Un tempo, importante strumento innovativo, la psicoanalisi - ha affermato Kandel - ha ormai “esaurito la maggior parte del suo potere investigativo originale”. Quando Freud descrive la sua teoria nel “Progetto” del 1895 come un insieme di “immaginazioni, trasposizioni e intuizioni” rende bene i termini del problema.

Che cosa fare allora? È giunto il momento di “ritrovare” un punto di contatto - come già ammoniva Freud nel 1920 - con la biologia, un campo dalle possibilità “illimitate”. Egli aveva ragione.
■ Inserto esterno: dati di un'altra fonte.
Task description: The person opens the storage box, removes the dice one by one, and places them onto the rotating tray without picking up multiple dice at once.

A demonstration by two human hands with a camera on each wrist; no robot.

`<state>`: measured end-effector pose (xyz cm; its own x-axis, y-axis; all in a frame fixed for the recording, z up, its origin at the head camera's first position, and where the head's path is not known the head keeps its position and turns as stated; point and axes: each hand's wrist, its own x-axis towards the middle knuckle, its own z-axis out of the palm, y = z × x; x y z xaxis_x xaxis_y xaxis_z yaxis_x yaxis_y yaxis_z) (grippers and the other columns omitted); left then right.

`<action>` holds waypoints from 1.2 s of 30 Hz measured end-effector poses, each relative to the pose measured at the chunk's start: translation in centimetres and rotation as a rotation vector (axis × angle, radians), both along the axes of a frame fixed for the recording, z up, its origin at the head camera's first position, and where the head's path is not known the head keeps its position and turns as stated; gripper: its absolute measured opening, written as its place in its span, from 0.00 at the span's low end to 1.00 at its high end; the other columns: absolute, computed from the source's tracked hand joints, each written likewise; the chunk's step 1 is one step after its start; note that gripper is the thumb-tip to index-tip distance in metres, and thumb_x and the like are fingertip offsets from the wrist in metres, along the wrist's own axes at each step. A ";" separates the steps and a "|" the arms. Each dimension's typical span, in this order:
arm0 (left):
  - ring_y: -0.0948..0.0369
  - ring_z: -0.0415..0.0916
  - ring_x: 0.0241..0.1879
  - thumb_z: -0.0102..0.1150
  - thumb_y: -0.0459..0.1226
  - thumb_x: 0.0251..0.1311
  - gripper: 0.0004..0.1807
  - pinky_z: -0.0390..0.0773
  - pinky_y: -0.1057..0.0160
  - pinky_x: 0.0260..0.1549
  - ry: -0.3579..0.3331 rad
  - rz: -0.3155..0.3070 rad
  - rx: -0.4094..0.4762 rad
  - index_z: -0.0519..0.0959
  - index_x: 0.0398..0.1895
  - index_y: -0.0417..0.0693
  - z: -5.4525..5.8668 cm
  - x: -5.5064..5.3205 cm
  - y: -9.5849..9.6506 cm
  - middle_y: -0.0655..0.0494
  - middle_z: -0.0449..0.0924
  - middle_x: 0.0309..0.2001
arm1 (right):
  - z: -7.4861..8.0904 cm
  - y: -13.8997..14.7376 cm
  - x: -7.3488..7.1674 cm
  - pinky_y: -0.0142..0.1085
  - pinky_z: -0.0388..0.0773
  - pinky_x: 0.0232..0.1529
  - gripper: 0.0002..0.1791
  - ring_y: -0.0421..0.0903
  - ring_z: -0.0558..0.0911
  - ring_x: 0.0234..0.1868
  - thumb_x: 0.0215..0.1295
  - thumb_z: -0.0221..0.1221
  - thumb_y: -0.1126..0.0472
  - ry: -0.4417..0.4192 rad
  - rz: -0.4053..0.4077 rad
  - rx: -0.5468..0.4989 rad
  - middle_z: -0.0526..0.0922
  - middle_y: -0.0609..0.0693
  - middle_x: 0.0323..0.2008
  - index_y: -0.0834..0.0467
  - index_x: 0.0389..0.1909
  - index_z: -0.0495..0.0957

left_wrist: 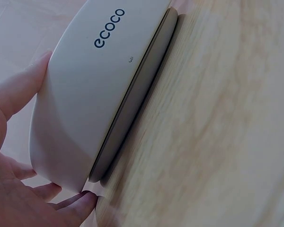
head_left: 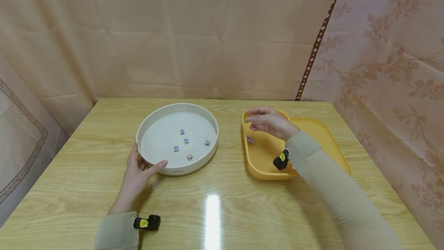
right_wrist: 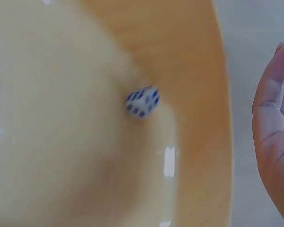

Infatti, il dominio nella ricerca sul cervello e la mente delle neuroscienze incomincia a fornirci i primi contributi anche nello studio dell’enorme complessità del “mondo interno”. La conoscenza dei meccanismi fisiopatologici e la correlazione fra aspetti neurobiologici, psicopatologici e psicoanalitici rendono maturi i tempi per un cambiamento radicale di paradigmi per accedere davvero entro il cervello umano, sano o malato che esso sia.